Enable your people before you enable the technology
Despite fears around AI replacing jobs, the reality in most enterprises is very different. AI augments expertise; it doesn’t eliminate the need for it. Take Copilot, for example – it can automate repetitive tasks, summarise meetings, or help build Excel models, but it won’t replace critical thinking or decision-making.
Many AI rollouts fail because people haven’t been told what changes the tools will bring or how their roles will evolve. Training is technical, heavily compliance-driven, and lacks practical application. For adoption to stick, enablement needs to focus on behaviour change, not just tool deployment.
Ask the difficult question: “Have we invested as much in preparing our people as we have in the technology?” If the honest answer is no, you’re unlikely to realise your expected benefits.
Transparency is the vendor superpower buyers should demand
Rather than pushing a one-size-fits-all solution, vendors should be more upfront about what AI can realistically achieve given a customer’s current state. That means setting expectations early around data readiness, governance, cost, and change management – even if it means slowing the sales cycle.
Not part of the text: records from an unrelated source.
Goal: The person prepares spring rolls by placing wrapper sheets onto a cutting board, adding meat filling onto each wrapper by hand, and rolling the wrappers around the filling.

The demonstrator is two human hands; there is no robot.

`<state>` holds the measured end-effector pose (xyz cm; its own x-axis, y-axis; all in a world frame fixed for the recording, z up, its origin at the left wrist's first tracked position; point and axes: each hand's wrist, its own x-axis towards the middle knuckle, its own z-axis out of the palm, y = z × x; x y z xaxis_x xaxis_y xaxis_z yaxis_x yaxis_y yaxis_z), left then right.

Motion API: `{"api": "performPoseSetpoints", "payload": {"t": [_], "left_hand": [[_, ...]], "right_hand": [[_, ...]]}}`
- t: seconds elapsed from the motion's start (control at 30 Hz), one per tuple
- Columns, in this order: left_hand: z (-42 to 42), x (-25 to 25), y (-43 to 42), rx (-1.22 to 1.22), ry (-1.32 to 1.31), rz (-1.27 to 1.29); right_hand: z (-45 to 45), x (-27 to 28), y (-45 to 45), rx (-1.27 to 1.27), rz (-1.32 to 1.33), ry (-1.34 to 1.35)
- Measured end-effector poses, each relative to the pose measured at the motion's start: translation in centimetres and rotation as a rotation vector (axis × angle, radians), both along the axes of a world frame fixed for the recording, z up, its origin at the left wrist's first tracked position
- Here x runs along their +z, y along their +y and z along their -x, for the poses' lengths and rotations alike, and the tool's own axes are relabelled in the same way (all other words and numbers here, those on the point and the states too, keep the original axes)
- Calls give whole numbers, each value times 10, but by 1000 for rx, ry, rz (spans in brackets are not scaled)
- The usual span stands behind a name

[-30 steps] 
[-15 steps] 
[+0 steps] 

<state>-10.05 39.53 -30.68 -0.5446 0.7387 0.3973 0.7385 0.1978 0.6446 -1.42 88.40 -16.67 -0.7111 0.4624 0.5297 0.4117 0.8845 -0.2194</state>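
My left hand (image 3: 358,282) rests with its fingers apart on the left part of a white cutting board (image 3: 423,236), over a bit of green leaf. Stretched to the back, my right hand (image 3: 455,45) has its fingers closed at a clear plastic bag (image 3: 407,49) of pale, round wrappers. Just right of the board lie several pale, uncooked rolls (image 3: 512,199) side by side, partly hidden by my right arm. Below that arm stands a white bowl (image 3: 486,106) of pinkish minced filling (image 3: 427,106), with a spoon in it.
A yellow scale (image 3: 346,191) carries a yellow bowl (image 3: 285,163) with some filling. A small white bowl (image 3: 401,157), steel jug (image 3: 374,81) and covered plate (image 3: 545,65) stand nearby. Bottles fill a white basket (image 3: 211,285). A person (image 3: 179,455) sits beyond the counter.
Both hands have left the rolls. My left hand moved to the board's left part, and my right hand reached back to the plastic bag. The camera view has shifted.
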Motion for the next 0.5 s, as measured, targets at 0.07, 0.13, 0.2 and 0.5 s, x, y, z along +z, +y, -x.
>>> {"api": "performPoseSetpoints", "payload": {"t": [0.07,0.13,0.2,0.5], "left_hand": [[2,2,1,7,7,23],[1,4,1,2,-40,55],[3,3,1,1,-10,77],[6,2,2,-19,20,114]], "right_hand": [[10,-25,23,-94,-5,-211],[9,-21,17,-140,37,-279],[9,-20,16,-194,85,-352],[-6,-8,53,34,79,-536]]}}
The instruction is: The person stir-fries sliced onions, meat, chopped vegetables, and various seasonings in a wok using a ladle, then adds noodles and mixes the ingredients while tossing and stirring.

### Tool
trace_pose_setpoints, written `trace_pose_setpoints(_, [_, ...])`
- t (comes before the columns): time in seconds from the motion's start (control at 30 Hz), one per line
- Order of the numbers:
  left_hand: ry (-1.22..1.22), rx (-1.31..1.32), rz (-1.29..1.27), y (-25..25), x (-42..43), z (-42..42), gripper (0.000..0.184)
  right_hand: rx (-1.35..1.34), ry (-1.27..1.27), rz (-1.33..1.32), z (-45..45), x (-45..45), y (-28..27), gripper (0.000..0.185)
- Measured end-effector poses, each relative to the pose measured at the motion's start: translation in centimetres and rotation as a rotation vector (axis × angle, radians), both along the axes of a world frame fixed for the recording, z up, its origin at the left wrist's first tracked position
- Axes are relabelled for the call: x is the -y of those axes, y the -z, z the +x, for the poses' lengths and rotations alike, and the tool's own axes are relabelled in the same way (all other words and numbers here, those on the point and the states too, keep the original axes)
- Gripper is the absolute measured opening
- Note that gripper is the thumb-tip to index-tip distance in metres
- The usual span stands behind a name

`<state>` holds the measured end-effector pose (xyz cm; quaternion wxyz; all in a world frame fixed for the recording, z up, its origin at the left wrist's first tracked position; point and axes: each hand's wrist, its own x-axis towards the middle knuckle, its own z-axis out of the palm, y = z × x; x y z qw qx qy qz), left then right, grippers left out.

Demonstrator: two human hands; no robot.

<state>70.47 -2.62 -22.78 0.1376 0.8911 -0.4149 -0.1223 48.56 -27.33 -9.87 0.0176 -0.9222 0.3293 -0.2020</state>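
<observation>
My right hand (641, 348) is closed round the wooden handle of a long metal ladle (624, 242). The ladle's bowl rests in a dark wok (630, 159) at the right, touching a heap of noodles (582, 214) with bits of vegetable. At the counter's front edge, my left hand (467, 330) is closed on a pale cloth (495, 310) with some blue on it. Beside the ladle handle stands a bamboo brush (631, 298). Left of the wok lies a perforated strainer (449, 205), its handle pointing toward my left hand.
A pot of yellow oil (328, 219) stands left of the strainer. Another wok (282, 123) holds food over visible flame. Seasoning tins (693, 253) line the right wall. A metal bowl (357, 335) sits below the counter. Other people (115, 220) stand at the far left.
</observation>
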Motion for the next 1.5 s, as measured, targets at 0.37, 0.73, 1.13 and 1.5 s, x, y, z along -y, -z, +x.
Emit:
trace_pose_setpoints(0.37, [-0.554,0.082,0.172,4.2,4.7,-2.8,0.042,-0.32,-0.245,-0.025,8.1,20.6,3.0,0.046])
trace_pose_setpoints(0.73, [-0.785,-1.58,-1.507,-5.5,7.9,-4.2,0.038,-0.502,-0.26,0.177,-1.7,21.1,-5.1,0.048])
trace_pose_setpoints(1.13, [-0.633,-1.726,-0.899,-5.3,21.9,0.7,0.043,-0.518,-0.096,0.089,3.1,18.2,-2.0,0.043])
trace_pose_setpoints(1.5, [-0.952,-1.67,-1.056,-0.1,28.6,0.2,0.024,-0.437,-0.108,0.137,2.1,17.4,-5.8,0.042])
This is especially true with products like Microsoft Copilot, where pricing is transparent but value is dependent on context. At $30 USD per user per month, it’s easy to overspend if usage, training, and department fit aren’t evaluated upfront. That means doing due diligence before rollout: Which roles will benefit most? Where can time actually be saved? Have you benchmarked current workflows to track ROI over time?
This is where the best vendor partnerships distinguish themselves. The goal shouldn’t be immediate product uptake, but long-term operational success. Vendors must shift from being “tool installers” to trusted advisors who help buyers evaluate whether their foundations are truly ready.
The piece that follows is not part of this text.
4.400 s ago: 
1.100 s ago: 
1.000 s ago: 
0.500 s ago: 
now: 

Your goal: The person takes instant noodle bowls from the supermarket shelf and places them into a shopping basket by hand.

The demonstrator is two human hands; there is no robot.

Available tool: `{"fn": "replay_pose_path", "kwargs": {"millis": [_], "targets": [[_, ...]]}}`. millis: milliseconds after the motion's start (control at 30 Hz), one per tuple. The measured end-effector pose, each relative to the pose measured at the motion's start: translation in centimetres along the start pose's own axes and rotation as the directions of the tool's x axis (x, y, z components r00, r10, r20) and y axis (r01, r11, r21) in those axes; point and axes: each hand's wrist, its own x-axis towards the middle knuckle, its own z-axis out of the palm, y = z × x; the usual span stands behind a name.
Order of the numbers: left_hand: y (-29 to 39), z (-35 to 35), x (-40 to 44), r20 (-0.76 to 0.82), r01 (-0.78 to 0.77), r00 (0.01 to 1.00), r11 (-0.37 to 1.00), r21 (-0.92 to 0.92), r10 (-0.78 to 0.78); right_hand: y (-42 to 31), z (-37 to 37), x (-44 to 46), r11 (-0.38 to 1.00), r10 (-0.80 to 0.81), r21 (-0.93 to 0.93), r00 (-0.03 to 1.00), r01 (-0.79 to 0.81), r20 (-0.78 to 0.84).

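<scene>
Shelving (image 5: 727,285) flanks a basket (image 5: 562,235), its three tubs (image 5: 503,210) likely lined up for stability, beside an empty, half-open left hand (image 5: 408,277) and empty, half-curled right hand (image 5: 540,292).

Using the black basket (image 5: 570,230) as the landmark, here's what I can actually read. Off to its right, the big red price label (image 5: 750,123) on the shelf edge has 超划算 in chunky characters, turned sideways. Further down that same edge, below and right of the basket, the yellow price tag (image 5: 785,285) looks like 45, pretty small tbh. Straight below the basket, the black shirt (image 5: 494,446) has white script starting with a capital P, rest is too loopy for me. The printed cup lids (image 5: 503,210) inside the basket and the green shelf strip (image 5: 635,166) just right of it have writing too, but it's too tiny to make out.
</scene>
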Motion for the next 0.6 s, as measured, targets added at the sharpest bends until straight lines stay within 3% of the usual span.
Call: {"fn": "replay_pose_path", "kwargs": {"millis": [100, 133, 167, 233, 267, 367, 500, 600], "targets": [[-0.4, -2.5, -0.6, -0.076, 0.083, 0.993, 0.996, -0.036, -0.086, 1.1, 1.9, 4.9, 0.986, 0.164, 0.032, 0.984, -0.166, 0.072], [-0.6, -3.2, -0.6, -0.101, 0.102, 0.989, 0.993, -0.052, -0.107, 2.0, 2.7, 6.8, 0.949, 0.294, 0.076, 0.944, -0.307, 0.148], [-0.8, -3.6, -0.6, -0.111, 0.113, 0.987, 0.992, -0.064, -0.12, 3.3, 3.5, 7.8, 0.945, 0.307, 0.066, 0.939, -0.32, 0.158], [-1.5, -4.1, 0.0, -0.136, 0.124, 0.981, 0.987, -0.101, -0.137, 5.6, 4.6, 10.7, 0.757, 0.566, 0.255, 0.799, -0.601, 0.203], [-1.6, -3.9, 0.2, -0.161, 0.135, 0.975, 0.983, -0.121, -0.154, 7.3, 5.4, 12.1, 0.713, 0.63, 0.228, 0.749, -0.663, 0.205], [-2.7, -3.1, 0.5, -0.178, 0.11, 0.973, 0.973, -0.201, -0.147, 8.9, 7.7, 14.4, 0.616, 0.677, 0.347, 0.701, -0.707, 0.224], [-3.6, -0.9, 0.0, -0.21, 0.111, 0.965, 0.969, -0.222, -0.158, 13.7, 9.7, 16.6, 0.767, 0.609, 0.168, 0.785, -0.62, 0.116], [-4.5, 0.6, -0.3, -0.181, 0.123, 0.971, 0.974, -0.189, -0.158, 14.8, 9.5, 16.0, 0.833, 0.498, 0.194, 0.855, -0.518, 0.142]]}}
Meanwhile, buyers should become more demanding. Before signing any AI contract, ask your provider:
- What internal investment do we need to make on data, people and governance?
- What specific risks – technical, regulatory, operational – are associated with this deployment?
- How will you support us beyond go-live?
If a vendor can’t answer those questions clearly, consider it a red flag.
Building AI maturity
AI success requires strategic patience. It’s not plug-and-play technology. It’s an interconnected set of capabilities that must be aligned across systems, teams and processes. Organisations that rush headlong into deployment – without first building readiness – will continue to be disappointed.
Even for well-designed tools like Copilot, it’s essential to phase adoption carefully. Start small, track metrics like time saved and frequency of use, and avoid over-licensing.
Conversely, businesses that take a layered approach (data-first, governance-led, people-enabled) will see durable returns. Whether it’s sales propensity models, finance forecasting or automated customer support, AI can deliver immediate productivity gains – but only when powered by a mature environment.
For vendors, the priority now must be rebuilding trust by being honest about the journey rather than selling the destination. For buyers, the work begins with asking better questions, demanding transparency, and investing in readiness first, not software licences.
Make your vendor partnership work for you
AI is too important to be left to chance – or to the sales targets of your technology partners. Every organisation feels pressure to deliver fast innovation. But real transformation happens only when your ecosystem is genuinely ready to absorb it.
That means treating AI tools like Copilot not just as add-ons, but as part of a broader strategic equation – one that includes data, processes, training, and culture.
By insisting on transparency, prioritising foundations and choosing vendor partners who speak as frankly about risks as they do benefits, businesses can turn AI from an expensive experiment into a competitive advantage.